INSTRUCTIONS TO FOLLOW: The pictures are to be left out, and all remaining data is to be transcribed exactly as it appears.

DATASET CONTENT:
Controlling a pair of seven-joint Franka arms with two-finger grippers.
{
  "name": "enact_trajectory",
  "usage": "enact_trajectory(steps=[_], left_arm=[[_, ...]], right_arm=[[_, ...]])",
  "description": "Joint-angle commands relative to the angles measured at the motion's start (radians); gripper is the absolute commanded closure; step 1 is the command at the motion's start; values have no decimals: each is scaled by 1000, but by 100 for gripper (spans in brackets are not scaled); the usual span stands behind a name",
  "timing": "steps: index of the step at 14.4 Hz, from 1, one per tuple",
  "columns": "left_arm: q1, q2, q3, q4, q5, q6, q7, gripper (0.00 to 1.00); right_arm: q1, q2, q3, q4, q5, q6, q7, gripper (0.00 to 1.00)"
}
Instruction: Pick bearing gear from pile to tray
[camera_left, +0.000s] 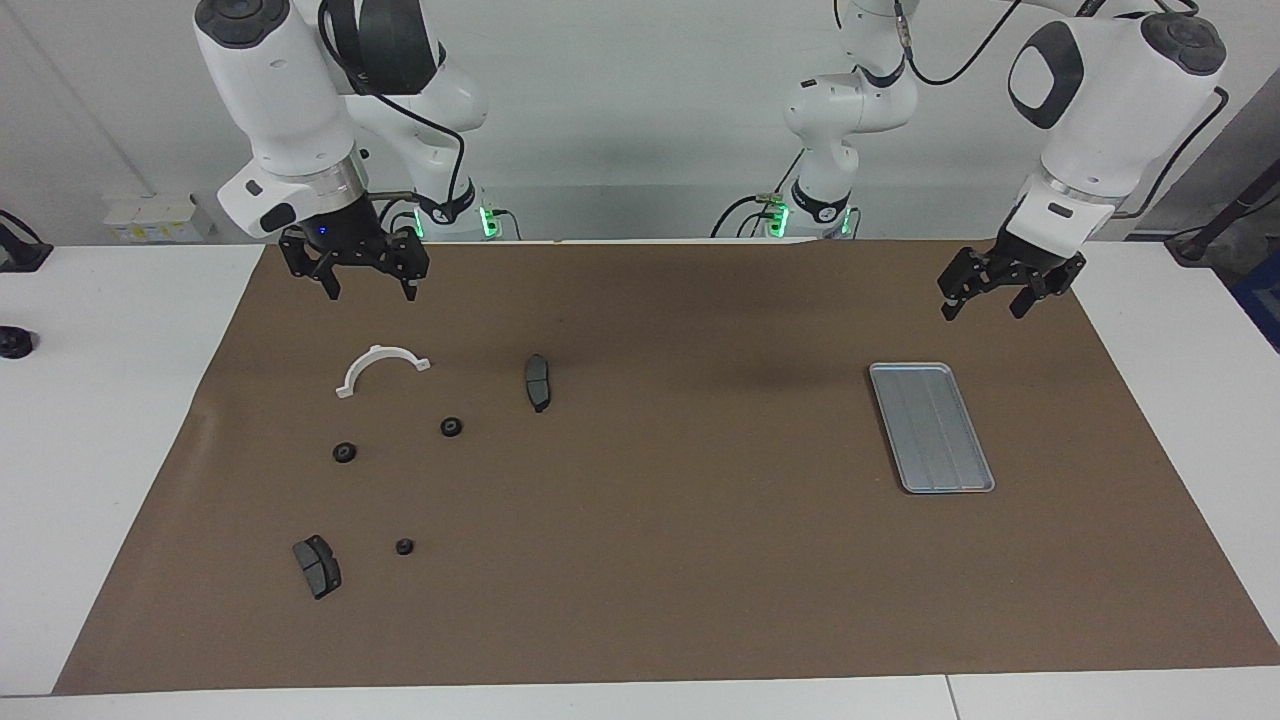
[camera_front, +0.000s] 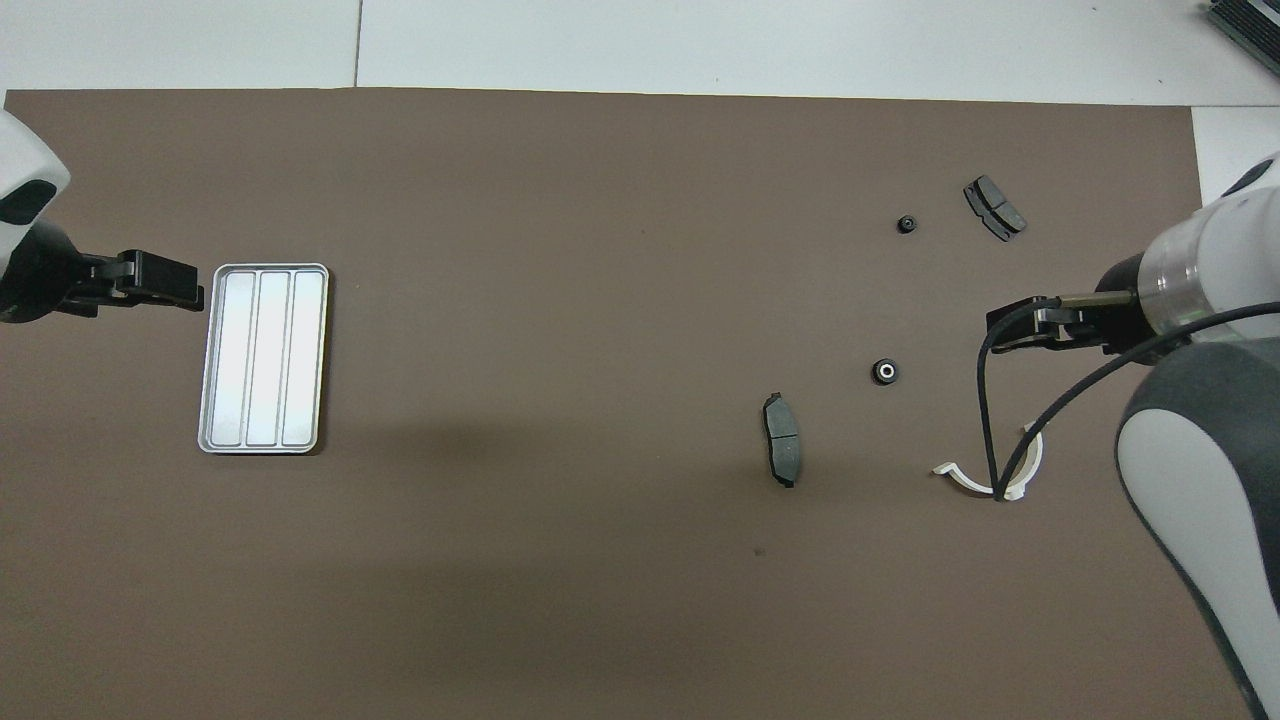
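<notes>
A: Status check. The tray (camera_left: 931, 427) lies empty on the brown mat (camera_left: 660, 560) toward the left arm's end of the desk (camera_left: 100, 420). No part is in it, so nothing is delivered yet.

B: Agreed. The pile is a loose scatter toward the right arm's end: a white half-ring bracket (camera_left: 381, 368), one brake pad (camera_left: 538, 381) beside it toward the desk's middle, a second brake pad (camera_left: 317, 566) farthest from the robots, and three small black round pieces.

A: Which is the bearing gear?

B: Best candidate is the round piece (camera_front: 885, 372) with the pale centre, between bracket and first pad, a little farther out. The other two (camera_left: 344, 452) (camera_left: 404, 546) look similar in the facing view; which one is toothed cannot be told.

A: End effectors?

B: Right end effector (camera_left: 365, 283) hangs over the mat's near edge, just robot-side of the bracket, fingers spread, holding nothing. Left end effector (camera_left: 985, 300) waits above the mat near the tray, also spread and empty.

A: Judgement: the task is at its start. Approach, grasp, carry and release all remain.
</notes>
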Motion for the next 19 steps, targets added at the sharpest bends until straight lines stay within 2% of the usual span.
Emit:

ANSWER TO THIS TASK:
Controlling a pair of seven-joint Franka arms with two-finger grippers.
{
  "name": "enact_trajectory",
  "usage": "enact_trajectory(steps=[_], left_arm=[[_, ...]], right_arm=[[_, ...]])",
  "description": "Joint-angle commands relative to the angles measured at the motion's start (radians); gripper is the absolute commanded closure; step 1 is the command at the motion's start; values have no decimals: each is scaled by 1000, but by 100 for gripper (spans in brackets are not scaled); the usual span stands behind a name",
  "timing": "steps: index of the step at 14.4 Hz, from 1, one per tuple",
  "columns": "left_arm: q1, q2, q3, q4, q5, q6, q7, gripper (0.00 to 1.00); right_arm: q1, q2, q3, q4, q5, q6, q7, gripper (0.00 to 1.00)"
}
Instruction: Pick bearing gear from pile to tray
[camera_left, +0.000s] 
[camera_front, +0.000s] 
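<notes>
A: Status check. The tray (camera_left: 931, 427) lies empty on the brown mat (camera_left: 660, 560) toward the left arm's end of the desk (camera_left: 100, 420). No part is in it, so nothing is delivered yet.

B: Agreed. The pile is a loose scatter toward the right arm's end: a white half-ring bracket (camera_left: 381, 368), one brake pad (camera_left: 538, 381) beside it toward the desk's middle, a second brake pad (camera_left: 317, 566) farthest from the robots, and three small black round pieces.

A: Which is the bearing gear?

B: Best candidate is the round piece (camera_front: 885, 372) with the pale centre, between bracket and first pad, a little farther out. The other two (camera_left: 344, 452) (camera_left: 404, 546) look similar in the facing view; which one is toothed cannot be told.

A: End effectors?

B: Right end effector (camera_left: 365, 283) hangs over the mat's near edge, just robot-side of the bracket, fingers spread, holding nothing. Left end effector (camera_left: 985, 300) waits above the mat near the tray, also spread and empty.

A: Judgement: the task is at its start. Approach, grasp, carry and release all remain.
</notes>
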Motion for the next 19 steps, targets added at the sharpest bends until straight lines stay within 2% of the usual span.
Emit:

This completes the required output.